Tras sacudirse las dudas iniciales con una inapelable goleada 5-0 sobre Uzbekistán, el director técnico Roberto Martínez ha dejado claro que la victoria no alterará su obsesión metodológica por los ajustes minuciosos. Entendiendo que la Selección Colombia plantea un reto físico y de transiciones radicalmente opuesto al del combinado asiático, el estratega catalán ya trabaja en una profunda reconfiguración de su pizarra, proyectando tres modificaciones estructurales de peso con un objetivo prioritario: neutralizar el vértigo ofensivo de las bandas cafeteras.

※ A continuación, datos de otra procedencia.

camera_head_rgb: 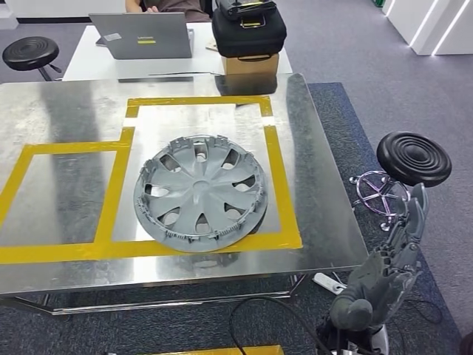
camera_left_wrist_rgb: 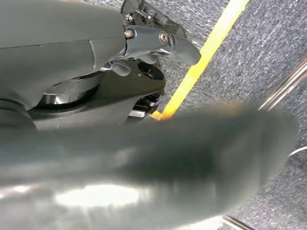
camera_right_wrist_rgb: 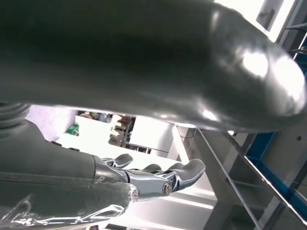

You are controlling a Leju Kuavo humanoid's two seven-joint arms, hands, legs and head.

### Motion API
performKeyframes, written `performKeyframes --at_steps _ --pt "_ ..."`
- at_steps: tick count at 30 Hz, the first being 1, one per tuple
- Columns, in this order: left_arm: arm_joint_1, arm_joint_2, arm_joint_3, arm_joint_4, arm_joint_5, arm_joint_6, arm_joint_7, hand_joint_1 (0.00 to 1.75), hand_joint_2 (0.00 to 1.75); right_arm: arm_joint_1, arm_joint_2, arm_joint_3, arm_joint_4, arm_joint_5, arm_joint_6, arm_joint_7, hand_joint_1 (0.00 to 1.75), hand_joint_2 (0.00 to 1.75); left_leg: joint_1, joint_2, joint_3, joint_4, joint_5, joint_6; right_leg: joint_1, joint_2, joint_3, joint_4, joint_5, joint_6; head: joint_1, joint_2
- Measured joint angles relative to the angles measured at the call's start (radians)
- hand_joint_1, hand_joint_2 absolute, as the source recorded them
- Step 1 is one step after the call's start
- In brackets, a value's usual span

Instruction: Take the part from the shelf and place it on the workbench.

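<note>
- Fingers of the right hand stretch out loosely past the bench's right edge, apart and holding nothing.
- Right wrist view: slim dark fingers reach out straight, thick thumb blurred across the frame, nothing between them.
- Left hand shows in its wrist view, hanging over grey carpet with a yellow tape line on it.
- Its fingers extend with nothing in them, and the thumb is a big blur close to the lens.
- Hubcap, the grey part, lies flat on the workbench, face up.
- It sits inside the right-hand box of yellow tape, its near rim overlapping the front strip.
- Right hand is well apart from the hubcap, off the bench's near right corner.
- Black stool stands just beyond that hand, chrome base beside it.
- Behind the bench, a white table carries a laptop, with a black case on a cardboard box.
- Person sits behind the laptop, cut off at the frame's top.
- Second stool stands at far left.
- Black cable loops on the carpet under the bench's near edge, and a white remote-like object lies close by.
</note>
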Motion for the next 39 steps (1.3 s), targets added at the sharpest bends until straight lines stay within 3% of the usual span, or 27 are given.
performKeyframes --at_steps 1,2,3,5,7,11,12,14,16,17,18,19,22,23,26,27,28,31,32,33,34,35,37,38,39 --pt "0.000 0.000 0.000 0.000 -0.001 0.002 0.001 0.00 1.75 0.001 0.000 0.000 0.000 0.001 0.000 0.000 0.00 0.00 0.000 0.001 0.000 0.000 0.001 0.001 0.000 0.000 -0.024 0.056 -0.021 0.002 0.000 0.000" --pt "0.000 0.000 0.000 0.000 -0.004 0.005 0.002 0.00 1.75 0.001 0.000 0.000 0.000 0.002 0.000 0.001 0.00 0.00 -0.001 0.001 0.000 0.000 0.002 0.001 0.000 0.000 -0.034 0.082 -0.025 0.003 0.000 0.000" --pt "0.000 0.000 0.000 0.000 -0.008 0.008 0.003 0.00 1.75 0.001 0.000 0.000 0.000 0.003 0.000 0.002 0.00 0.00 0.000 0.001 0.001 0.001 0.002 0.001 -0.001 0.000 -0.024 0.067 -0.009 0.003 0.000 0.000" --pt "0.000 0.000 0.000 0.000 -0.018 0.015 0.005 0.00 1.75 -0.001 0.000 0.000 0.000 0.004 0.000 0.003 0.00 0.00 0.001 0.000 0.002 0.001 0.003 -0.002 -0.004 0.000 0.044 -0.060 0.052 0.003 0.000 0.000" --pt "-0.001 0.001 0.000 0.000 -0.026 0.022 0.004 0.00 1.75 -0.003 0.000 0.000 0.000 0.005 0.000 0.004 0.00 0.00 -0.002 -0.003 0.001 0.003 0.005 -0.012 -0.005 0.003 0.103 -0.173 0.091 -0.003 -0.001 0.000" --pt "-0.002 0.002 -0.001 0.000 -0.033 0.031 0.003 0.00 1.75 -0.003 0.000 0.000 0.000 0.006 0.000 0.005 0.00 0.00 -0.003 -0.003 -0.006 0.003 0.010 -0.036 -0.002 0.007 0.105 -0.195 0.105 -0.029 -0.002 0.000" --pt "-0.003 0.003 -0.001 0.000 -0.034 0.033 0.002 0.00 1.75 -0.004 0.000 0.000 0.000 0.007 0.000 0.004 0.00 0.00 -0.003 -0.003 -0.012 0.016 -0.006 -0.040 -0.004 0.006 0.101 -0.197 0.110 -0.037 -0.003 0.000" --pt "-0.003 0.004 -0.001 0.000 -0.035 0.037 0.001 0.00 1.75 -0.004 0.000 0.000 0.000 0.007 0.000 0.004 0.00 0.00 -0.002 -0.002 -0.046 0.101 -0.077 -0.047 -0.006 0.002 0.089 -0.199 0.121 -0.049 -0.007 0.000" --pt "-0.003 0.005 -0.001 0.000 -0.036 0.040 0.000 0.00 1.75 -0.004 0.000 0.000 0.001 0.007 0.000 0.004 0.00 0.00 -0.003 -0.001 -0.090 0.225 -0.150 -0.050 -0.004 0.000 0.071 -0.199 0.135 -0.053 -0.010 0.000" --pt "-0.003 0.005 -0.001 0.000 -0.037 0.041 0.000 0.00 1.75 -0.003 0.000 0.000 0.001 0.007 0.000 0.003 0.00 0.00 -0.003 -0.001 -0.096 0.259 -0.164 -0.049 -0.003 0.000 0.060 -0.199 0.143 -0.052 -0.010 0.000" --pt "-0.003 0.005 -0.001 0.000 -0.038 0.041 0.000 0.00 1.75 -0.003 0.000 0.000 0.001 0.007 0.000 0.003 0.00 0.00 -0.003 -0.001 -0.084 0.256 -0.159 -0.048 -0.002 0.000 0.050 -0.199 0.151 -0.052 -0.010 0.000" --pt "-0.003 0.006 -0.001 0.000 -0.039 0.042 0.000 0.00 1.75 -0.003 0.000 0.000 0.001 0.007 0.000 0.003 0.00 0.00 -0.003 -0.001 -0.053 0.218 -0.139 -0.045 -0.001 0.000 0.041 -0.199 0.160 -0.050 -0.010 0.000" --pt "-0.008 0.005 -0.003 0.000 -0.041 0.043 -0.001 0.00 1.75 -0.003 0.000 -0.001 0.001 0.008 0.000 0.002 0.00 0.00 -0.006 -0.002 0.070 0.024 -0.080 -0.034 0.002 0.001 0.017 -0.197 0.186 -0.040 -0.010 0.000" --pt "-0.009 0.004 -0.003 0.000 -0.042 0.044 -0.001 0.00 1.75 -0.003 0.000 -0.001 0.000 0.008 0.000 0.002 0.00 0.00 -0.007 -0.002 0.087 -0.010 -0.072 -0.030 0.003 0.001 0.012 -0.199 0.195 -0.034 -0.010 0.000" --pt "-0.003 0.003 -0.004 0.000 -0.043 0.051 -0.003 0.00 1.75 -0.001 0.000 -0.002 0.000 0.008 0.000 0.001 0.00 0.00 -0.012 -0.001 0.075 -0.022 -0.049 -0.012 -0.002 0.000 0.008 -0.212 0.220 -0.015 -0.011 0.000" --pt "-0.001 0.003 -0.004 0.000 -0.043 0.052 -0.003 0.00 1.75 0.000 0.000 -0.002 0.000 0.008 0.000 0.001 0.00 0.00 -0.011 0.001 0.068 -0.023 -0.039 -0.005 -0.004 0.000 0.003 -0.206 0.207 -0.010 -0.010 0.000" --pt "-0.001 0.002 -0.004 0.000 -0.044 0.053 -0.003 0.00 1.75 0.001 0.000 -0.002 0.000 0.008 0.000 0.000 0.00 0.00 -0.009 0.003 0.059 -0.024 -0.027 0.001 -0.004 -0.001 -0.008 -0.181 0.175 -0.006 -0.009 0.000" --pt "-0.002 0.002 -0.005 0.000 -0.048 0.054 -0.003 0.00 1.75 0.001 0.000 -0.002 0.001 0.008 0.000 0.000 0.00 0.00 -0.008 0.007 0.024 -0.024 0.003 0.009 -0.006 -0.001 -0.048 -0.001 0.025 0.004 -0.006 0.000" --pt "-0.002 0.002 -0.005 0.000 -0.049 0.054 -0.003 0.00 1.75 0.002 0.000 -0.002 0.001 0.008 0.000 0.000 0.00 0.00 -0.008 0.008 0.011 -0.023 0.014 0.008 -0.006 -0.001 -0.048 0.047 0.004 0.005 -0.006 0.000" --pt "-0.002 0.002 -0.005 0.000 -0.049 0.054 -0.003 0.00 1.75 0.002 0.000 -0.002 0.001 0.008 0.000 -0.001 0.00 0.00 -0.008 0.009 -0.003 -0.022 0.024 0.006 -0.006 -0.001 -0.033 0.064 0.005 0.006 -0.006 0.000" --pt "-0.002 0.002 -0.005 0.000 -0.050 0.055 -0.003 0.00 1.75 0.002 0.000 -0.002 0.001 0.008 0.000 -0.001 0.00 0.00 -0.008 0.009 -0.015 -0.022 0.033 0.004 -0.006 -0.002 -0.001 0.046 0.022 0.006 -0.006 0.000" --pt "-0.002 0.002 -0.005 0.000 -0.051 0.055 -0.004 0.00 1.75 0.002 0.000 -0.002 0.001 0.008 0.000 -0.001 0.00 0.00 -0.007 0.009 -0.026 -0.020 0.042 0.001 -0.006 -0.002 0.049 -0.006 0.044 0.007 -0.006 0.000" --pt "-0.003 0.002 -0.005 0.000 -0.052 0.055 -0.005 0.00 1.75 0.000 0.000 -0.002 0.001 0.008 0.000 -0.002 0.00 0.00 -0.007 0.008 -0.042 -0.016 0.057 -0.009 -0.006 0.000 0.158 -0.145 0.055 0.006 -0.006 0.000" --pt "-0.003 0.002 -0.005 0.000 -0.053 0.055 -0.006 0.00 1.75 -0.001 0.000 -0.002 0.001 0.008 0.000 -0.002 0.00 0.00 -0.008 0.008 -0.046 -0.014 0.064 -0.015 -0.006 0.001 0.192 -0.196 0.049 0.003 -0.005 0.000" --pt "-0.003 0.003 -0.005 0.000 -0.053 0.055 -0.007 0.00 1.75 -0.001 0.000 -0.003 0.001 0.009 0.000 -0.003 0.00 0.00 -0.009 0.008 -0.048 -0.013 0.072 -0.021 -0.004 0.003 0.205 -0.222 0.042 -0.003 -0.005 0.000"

El cerco sobre Luis Díaz y la reconversión de las bandas lusitanas
En este sentido, las principales portadas de la prensa deportiva europea, encabezadas por rotativos de la talla de A Bola o Récord, coinciden en señalar que el nombre de Luis Díaz monopoliza las sesiones de videoanálisis del conjunto ibérico. Martínez es consciente de que el extremo del Liverpool es el dínamo que activa las transiciones supersónicas de Néstor Lorenzo, por lo que diseña un plan de contención específico para bloquear sus desmarques de ruptura. En esta hoja de ruta defensiva, la figura de Diogo Dalot gana enteros para irrumpir como titular por la banda derecha en aras de ofrecer un perfil de mayor rigidez en el uno contra uno, abriendo una duda operativa sobre si João Cancelo o Nuno Mendes abandonarán el once inicial en dicha permuta.
Asimismo, el seleccionador del cuadro europeo reconoció abiertamente que el dolor sufrido durante los cuestionamientos de las jornadas previas ha inyectado una dosis extra de madurez táctica en su plantilla. Lejos de encarar el compromiso de Florida como un mero trámite administrativo al tener la clasificación bajo el brazo, Portugal asume el choque ante la Tricolor como el verdadero examen de diagnóstico para evaluar su verdadero estatus competitivo, prometiendo una propuesta basada en una circulación de balón sumamente pulcra que obligue a los sudamericanos a desgastarse persiguiendo el esférico.
"Ahora toca recuperarnos bien. Respetamos a Colombia. Vamos a dar todo contra Colombia. Hoy logramos superar la fase de grupos. Después del tercer partido tendremos una idea clara de dónde estamos, pero no hay duda de que somos una selección mucho más preparada después del dolor que pasamos en los últimos días". — Roberto Martínez, reflexiones estratégicas en zona mixta, junio de 2026.
El regreso del estratega de mil batallas y el dardo hacia Johan Mojica
Por otro lado, el deseo de proponer un partido de mayor pausa, posesión segura y menor intercambio de golpes directos abre las puertas para el retorno triunfal de Bernardo Silva al once titular. El volante del Manchester City, un auténtico guerrero curtido en mil batallas conceptuales, había sido relegado al banquillo ante Uzbekistán en la búsqueda de un dibujo de mayor penetración vertical; sin embargo, Martínez entiende que ante la intensidad medular de Jhon Arias, Jefferson Lerma y Gustavo Puerta, la clarividencia de Bernardo será vital para enfriar el ímpetu colombiano y monopolizar los hilos del mediocampo.
Pasando a otro tema, la tercera modificación en el tablero ajedrecístico de los lusos apunta de forma directa a explotar las flaquezas defensivas que Colombia exhibe cuando proyecta a sus laterales. Francisco Conceição, extremo de la Juventus de gran presente, se perfila para arrebatarle el puesto a Pedro Neto tras haber firmado ingresos sumamente punzantes desde el banco de suplentes en las dos primeras fechas. La consigna de Martínez es quirúrgica: aprovechar el estado de gracia de Conceição para castigar en velocidad las espaldas de Johan Mojica, vulnerar el repliegue defensivo de Dávinson Sánchez y abastecer con una abundante cantidad de centros evaluados a la infalible referencia de área que encarna Cristiano Ronaldo.